For reproducability, we stored the generated data and load that instead:

[4]:

# Load from ./data/generated/ instead if you want to update the spiral
D = np.load('./data/spiral_gap_xyz.npy')
LZ = np.load('./data/spiral_gap_lz.npy')
D.shape

[4]:

(22196, 3)

The sampling gap was created by removing specific length–depth samples creating a ribbon-like point within the manifold:

[5]:

plt.figure(figsize=(1.7438, 1.7438))
plt.scatter(LZ[:, 0], LZ[:, 1], edgecolors='none', linewidth=0, s=1, alpha=0.2)
plt.xlabel('spiral length')
plt.ylabel('depth')
plt.subplots_adjust(.23,.25)
plt.savefig('./images/spiral_gap_params.png', dpi=600, pad_inches=0)
plt.show()
_images/Demo_spiral_8_0.png

From the top-down, it looks like a sparse region / gap:

[6]:

plt.figure(figsize=(1.7438, 1.7438))
plt.scatter(D[:, 0], D[:, 1], edgecolors='none', linewidth=0, s=1, alpha=0.2)
plt.gca().set_aspect('equal')
plt.axis('off')
plt.subplots_adjust(0, 0, 1, 1)
plt.savefig('./images/spiral_gap.png', dpi=600, pad_inches=0)
plt.show()
_images/Demo_spiral_10_0.png

UMAP

UMAP is used to demonstrate \(k\)-nearest neighbour network approaches on this dataset. Notice how at low values of \(k\) many separate components are detected.
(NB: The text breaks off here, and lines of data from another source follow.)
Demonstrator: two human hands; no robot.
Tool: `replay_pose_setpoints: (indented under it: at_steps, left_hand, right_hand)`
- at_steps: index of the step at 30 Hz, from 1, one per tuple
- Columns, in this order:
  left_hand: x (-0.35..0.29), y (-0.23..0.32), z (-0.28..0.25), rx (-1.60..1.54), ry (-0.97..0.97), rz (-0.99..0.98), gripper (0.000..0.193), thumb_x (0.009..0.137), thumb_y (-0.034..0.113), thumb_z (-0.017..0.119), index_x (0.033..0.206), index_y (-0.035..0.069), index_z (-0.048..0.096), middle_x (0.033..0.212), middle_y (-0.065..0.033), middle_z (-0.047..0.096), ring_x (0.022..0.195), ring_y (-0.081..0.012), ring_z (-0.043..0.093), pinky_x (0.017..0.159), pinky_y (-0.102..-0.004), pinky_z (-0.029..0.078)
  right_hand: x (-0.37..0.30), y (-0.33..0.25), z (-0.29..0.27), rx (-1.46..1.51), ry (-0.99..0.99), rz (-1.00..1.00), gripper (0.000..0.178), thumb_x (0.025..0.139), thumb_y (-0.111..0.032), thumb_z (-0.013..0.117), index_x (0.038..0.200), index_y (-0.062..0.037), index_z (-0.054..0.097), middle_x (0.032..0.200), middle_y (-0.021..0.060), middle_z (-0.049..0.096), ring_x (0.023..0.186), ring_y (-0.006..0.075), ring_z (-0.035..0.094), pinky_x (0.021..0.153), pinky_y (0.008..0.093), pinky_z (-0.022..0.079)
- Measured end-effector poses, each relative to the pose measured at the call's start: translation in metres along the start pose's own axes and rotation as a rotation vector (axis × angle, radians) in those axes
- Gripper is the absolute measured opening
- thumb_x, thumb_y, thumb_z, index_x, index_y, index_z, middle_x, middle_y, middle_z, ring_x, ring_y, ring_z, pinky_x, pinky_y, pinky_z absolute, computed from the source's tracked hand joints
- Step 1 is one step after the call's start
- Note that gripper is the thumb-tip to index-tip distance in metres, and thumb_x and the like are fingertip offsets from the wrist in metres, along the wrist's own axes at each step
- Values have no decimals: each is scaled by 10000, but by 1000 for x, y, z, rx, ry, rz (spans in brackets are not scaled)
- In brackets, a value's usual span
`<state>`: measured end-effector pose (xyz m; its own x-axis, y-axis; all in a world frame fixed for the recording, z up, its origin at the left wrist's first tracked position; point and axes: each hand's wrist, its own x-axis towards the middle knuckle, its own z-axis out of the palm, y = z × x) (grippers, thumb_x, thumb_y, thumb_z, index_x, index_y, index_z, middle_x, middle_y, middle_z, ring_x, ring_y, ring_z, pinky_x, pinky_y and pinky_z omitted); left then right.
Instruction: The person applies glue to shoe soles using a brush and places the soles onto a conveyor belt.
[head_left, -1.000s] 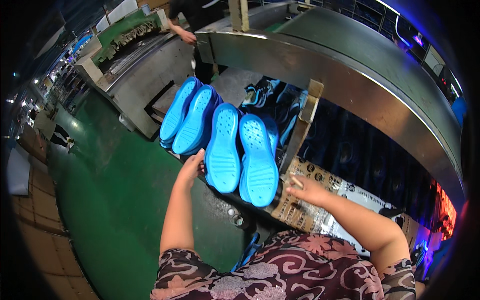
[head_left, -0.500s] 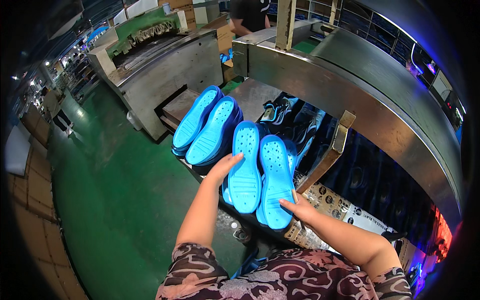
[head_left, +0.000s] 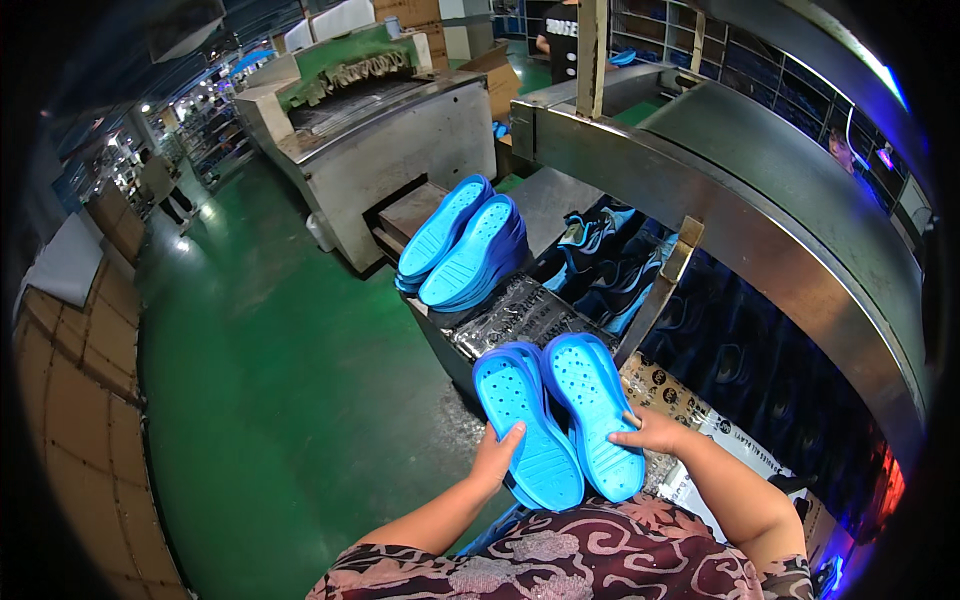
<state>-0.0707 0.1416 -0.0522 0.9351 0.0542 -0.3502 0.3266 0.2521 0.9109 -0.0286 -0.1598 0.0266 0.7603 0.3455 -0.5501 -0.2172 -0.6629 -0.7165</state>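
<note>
Two small stacks of bright blue shoe soles are held side by side close to my body, heels toward me. My left hand (head_left: 497,455) is closed round the left stack (head_left: 525,430), thumb on top near its edge. The right stack (head_left: 597,410) is gripped by my right hand (head_left: 655,432), thumb over its top sole. A thin tan thing shows by my right fingers; I cannot make out what it is. Beyond them, two more stacks of blue soles (head_left: 470,250) stand at the far end of a ledge covered in printed tape (head_left: 520,318).
Dark shoes with blue trim (head_left: 600,265) lie on a rack beside the ledge, behind an upright tan bar (head_left: 660,290). A curved metal machine frame (head_left: 740,190) arches over the right side. Further off are a metal machine (head_left: 400,150), cardboard along the left (head_left: 80,390) and people.
Both hands have drawn their sole stacks toward my body, away from the far stacks. The taped ledge top between them now shows. The view has shifted a little.
</note>
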Motion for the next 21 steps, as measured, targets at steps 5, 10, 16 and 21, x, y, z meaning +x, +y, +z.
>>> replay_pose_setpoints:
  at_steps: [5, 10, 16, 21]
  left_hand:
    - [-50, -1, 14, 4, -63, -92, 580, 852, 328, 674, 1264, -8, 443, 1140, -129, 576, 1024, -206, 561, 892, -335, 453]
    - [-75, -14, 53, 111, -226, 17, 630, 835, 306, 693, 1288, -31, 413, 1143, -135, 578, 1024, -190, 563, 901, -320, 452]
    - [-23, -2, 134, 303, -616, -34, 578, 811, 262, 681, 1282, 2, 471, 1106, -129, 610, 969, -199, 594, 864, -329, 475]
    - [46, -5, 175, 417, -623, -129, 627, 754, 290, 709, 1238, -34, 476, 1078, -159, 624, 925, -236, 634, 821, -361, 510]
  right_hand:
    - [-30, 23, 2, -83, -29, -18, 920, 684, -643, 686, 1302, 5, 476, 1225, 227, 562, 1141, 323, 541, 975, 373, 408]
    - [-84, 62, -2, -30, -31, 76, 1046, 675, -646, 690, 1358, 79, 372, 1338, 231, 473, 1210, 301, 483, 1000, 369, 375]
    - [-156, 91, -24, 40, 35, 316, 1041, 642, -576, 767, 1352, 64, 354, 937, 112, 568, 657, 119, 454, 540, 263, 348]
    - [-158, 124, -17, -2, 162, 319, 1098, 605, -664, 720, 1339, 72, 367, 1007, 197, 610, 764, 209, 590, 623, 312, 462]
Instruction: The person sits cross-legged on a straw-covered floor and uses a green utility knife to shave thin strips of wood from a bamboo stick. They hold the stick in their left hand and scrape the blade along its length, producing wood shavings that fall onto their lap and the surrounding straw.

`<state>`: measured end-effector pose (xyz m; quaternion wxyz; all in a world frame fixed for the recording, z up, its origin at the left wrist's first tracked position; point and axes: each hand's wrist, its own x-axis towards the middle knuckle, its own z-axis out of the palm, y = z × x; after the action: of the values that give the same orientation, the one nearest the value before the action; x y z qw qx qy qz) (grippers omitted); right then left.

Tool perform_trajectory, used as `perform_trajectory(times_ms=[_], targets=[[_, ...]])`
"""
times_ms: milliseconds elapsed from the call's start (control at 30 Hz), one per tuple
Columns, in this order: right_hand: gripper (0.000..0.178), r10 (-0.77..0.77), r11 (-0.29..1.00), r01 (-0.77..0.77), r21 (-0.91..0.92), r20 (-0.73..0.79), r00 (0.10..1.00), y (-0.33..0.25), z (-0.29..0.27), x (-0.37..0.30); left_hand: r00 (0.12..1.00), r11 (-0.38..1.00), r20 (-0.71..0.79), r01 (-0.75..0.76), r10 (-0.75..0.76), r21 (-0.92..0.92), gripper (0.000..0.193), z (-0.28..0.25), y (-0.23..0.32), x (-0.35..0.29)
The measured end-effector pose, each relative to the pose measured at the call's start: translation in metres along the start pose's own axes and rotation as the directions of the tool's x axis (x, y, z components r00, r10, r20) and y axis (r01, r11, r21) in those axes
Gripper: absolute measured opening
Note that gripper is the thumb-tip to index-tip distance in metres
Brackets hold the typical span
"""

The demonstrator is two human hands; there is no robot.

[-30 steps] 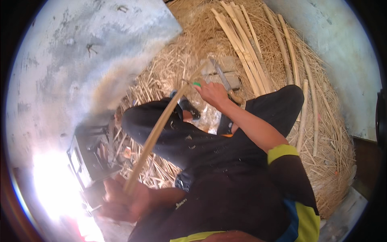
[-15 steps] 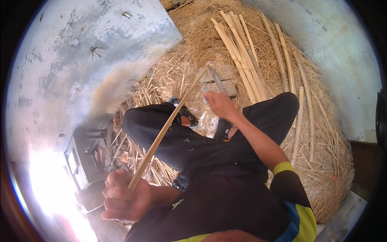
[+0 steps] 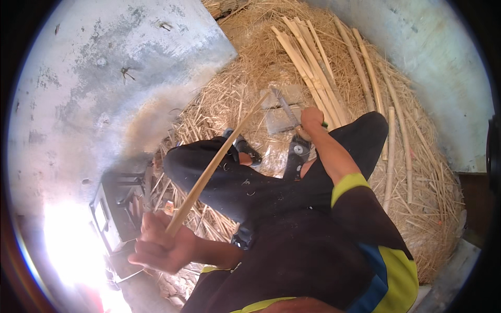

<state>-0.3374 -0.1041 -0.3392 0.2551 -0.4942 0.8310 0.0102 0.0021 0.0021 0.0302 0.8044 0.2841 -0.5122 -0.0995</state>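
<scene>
My left hand (image 3: 166, 242) grips the near end of a long, pale bamboo strip (image 3: 209, 169), its fingers partly loosened around it. The strip slants up and away over my left thigh, its far tip near the flat blocks. My right hand (image 3: 312, 119) is closed in a fist above my right foot; a small green bit shows at its edge, and what it holds is hidden. Right beside the fist is the wooden handle of a knife (image 3: 286, 107), whose grey blade points away across the blocks (image 3: 279, 122). Whether my fingers touch the handle I cannot tell.
Split bamboo strips (image 3: 313, 73) lie in a bundle ahead to the right, with longer poles (image 3: 390, 156) beyond my right knee. Straw and shavings (image 3: 245, 68) cover the floor. A pale wall panel (image 3: 130, 62) stands left, near a box-like object (image 3: 117, 219).
My right hand has moved right, from over the knife's handle end to beside it, uncovering the handle. The fingers of my left hand have loosened slightly; the bamboo strip stays nearly in place.
</scene>
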Motion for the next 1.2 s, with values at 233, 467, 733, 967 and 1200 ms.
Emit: perform_trajectory(times_ms=[233,467,733,967,1200], targets=[[0.056,-0.419,0.706,0.465,0.534,-0.214,0.882,-0.097,-0.083,-0.144,0.973,0.962,0.229,0.101,-0.042,-0.252,0.053,-0.015,0.002,-0.006],[0.035,-0.669,0.341,0.622,0.705,-0.283,0.688,-0.149,-0.128,-0.292,0.696,0.849,0.647,0.102,0.312,-0.519,0.058,-0.012,-0.01,0.002],[0.037,-0.593,0.597,0.7,0.392,-0.372,0.714,-0.144,-0.119,-0.285,0.706,0.853,0.639,0.095,0.306,-0.513,0.056,-0.018,-0.006,0.004],[0.036,-0.657,0.46,0.732,0.502,-0.362,0.662,-0.138,-0.117,-0.293,0.658,0.806,0.656,0.124,0.37,-0.579,0.054,-0.015,-0.005,-0.001],[0.044,-0.498,0.615,0.676,0.406,-0.464,0.732,-0.112,-0.071,-0.237,0.65,0.803,0.671,0.154,0.357,-0.576,0.051,-0.013,-0.011,0.003]])
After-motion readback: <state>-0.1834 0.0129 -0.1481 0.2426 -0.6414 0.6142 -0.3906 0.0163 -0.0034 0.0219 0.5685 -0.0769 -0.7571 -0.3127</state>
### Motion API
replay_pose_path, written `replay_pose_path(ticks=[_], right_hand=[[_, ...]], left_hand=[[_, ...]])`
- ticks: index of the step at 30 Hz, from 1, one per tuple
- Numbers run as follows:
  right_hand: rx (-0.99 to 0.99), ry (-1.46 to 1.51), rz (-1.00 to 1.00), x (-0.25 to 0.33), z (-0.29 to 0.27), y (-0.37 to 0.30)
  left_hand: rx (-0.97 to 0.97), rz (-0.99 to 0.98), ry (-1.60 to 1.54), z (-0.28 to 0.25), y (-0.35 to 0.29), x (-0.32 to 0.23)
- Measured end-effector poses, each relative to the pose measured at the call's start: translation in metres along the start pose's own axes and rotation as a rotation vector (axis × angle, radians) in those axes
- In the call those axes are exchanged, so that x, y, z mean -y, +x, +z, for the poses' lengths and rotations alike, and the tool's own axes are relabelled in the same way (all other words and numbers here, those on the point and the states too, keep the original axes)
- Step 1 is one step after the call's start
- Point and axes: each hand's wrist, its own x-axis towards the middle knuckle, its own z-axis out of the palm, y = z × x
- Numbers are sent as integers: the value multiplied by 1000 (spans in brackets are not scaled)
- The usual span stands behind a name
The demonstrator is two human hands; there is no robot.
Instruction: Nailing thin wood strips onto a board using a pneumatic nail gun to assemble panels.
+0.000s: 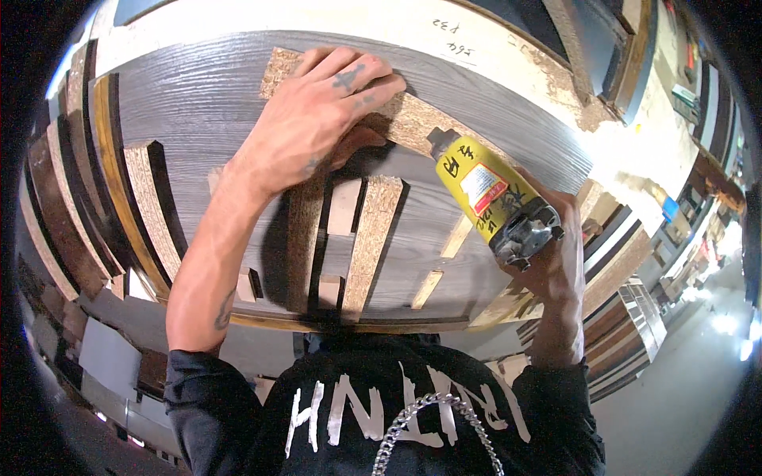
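Observation:
My left hand (321, 115) is closed over a long chipboard strip (421, 123), its fingers across the top and its thumb at the near side. The strip lies across a grey wood-grain board (194, 103). In my right hand (556, 258) is a yellow handheld power tool (475, 178) with black ends and handwritten marks on its body. Its narrow dark end is beside the strip, right of my left hand; whether it touches cannot be made out. My right fingers are largely hidden behind the tool. Below my left hand, a chipboard piece (373, 230) lies lengthwise on the board.
Small wood blocks (345, 208) sit among the strips near me. Several dark-edged strips (155, 206) are lined up at the left. Beyond the grey board runs a pale panel (373, 17) with pencil marks. Stacked boards (623, 333) stand at the right, near a grey floor (675, 389).

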Motion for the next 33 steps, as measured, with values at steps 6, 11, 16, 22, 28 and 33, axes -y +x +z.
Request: replay_pose_path(ticks=[6, 11, 16, 22, 28, 33], right_hand=[[116, 151, 229, 16, 3, 12], [-199, -120, -333, 5, 10, 9], [-133, -111, -164, 8, 3, 5], [-35, 91, -253, 26, -9, 23], [-95, 45, -352, 34, -3, 24], [-17, 41, -232, 36, -7, 23]], left_hand=[[-74, 22, -50, 9, -6, 5], [-99, 33, -82, 6, -4, 4], [-118, 28, -60, 8, -2, 4], [-128, 44, -62, 11, -2, 6], [-181, 56, -86, 14, -3, 5], [-165, 71, -52, 13, -3, 4]])
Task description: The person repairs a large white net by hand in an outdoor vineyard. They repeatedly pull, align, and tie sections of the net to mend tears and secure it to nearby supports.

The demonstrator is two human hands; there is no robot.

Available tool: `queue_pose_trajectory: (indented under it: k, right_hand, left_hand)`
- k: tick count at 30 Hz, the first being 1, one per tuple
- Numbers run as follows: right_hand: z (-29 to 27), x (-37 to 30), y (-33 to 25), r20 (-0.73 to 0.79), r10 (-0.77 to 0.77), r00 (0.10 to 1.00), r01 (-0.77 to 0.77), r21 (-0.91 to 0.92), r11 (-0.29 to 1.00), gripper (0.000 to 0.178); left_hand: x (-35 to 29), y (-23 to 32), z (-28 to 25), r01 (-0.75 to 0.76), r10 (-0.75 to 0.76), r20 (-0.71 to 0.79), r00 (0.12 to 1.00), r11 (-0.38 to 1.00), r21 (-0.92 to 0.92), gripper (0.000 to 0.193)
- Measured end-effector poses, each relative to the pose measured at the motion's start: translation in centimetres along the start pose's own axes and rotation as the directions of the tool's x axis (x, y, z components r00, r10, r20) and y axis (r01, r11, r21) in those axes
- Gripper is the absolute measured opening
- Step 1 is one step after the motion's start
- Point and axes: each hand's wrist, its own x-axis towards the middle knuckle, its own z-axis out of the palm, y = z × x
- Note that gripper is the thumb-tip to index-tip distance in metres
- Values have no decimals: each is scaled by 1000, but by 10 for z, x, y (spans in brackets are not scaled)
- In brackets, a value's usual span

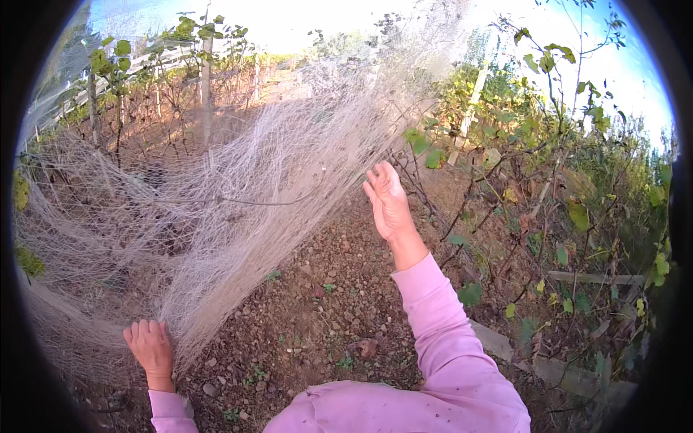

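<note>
A pale, fine-meshed net (253,209) spreads across the left and middle of the view, its near edge drawn in a slanting line from lower left to upper right. At the lower left my left hand (149,348) is closed on the gathered edge of this netting. My right hand (388,203) is raised near the middle, palm partly showing, its fingers slightly bent and apart. Its fingertips are right at the net's edge; whether they touch the mesh I cannot tell. A thin dark vine stem (267,203) lies across the net.
Leafy vines (505,180) with bare, tangled branches stand close on the right. A pale post (474,101) rises among them, and another post (208,79) stands behind the net. Stony brown soil (325,289) lies below. Boards (563,375) lie at the lower right.
</note>
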Motion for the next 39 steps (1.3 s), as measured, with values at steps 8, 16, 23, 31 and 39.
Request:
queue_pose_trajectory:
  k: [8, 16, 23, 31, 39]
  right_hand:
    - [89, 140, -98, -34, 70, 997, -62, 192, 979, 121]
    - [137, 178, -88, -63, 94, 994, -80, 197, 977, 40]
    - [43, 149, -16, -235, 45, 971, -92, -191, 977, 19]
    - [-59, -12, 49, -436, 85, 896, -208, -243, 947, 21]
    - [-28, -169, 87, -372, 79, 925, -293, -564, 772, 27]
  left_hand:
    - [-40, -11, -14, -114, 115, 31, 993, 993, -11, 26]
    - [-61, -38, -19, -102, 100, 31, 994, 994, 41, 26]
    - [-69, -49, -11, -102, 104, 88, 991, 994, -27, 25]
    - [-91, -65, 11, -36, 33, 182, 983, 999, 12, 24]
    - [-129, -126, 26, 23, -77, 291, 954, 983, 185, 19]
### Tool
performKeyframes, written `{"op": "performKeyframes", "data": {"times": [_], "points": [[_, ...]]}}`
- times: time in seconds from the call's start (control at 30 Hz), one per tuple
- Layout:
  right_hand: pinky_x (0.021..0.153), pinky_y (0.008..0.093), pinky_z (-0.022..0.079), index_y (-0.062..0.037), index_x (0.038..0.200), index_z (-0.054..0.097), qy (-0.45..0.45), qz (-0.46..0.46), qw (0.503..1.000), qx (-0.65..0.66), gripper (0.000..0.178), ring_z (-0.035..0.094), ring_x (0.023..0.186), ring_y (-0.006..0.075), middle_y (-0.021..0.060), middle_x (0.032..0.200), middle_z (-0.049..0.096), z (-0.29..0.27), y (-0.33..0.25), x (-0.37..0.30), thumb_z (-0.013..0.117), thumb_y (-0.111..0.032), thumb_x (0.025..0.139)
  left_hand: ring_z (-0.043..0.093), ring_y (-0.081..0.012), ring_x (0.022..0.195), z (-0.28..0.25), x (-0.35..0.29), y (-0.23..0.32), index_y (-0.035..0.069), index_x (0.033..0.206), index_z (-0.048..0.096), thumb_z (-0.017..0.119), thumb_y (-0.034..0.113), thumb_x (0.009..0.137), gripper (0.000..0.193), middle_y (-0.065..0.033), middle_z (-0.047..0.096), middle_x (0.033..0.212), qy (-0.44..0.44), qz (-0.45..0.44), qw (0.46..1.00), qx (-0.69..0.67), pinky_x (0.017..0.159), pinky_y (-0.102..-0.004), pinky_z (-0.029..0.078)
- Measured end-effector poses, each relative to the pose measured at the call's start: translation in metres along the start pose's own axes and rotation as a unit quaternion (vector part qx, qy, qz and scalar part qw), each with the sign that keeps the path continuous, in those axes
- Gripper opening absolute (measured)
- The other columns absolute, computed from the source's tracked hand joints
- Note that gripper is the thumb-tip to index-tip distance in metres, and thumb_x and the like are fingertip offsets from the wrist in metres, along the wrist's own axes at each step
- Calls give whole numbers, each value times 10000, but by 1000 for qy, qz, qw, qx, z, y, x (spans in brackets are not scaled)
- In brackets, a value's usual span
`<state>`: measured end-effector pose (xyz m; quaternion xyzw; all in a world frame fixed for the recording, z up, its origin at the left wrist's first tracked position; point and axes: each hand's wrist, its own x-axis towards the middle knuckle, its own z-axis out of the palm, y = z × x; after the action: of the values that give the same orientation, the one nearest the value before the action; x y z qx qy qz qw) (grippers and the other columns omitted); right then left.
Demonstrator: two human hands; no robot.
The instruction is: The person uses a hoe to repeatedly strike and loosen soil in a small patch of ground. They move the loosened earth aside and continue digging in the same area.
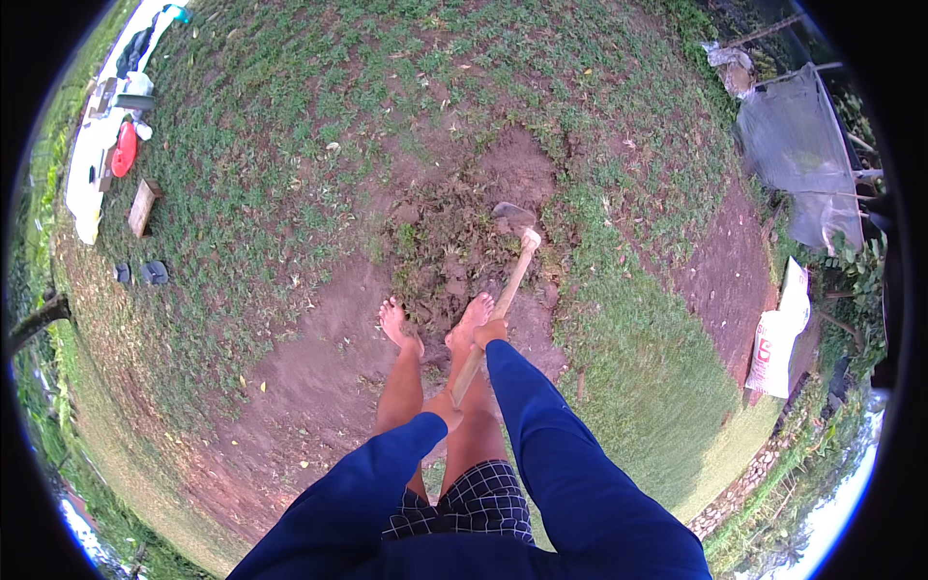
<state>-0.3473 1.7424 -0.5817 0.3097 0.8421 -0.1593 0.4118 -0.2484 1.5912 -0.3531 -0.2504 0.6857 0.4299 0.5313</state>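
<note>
A hoe with a pale wooden handle (515, 276) slants from near my lap up to the right. Its metal blade (513, 210) rests at the far right side of a patch of dug-up soil and uprooted weeds (445, 242). My left hand (446, 407) is closed round the lower end of the handle. Farther up the shaft, my right hand (490, 333) grips it, in front of my right shin. How deep the blade sits in the soil I cannot tell.
My bare feet (398, 327) stand at the near edge of the loosened soil. Grass surrounds it. At far left lie a wooden block (144, 207), sandals (155, 273) and a red object (125, 149) by a white sheet. On the right are a white sack (773, 348) and a grey mesh screen (795, 135).
</note>
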Motion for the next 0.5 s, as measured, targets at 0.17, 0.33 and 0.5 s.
{"op": "performKeyframes", "data": {"times": [0.17,0.33,0.5], "points": [[579,468,589,182,1099,386,-219,77,960,156,527,676,671,370,263,848,621,62,33,-113,666,-77,736,641,-424,950,-3,-82,-87,-2,1058,576,629,195,751,369,-262,661,974,-7,-52,997,64,846,-470,511],[458,430,554,140,905,526,-254,240,798,491,258,625,529,336,201,734,603,97,61,-180,616,-32,736,638,-449,865,-17,-195,-133,-24,992,557,619,201,751,336,-289,644,877,-26,-102,983,153,763,-504,510],[410,410,517,93,925,500,-176,158,904,355,273,615,571,289,172,736,592,78,63,-210,635,-49,735,635,-434,910,6,-244,-155,3,1058,573,665,201,747,380,-275,654,930,19,-70,993,92,802,-478,514]]}}
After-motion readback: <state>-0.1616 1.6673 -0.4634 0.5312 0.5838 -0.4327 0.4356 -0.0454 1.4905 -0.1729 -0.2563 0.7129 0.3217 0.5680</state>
At higher values of \(k\) a single component emerges, but shortcuts are also introduced.

[7]:

def run_umap(k):
    p = UMAP(
        n_neighbors=k,
        init='random' if k == 2 else 'spectral',
    ).fit(D)
    draw_umap(p, color=LZ[:, 0], name='spiral_gap', alg=f'umap_{k}')
    draw_force(p, color=LZ[:, 0], name='spiral_gap', alg=f'umap_{k}')
    draw_graph(p, D[:, 0], D[:, 1], color=LZ[:, 0], name='spiral_gap', alg=f'umap_{k}')

[11]:

run_umap(2)
_images/Demo_spiral_13_0.png
_images/Demo_spiral_13_1.png
_images/Demo_spiral_13_2.png 
[9]:

%%timeit
p = UMAP(n_neighbors=2, transform_mode='graph').fit(D)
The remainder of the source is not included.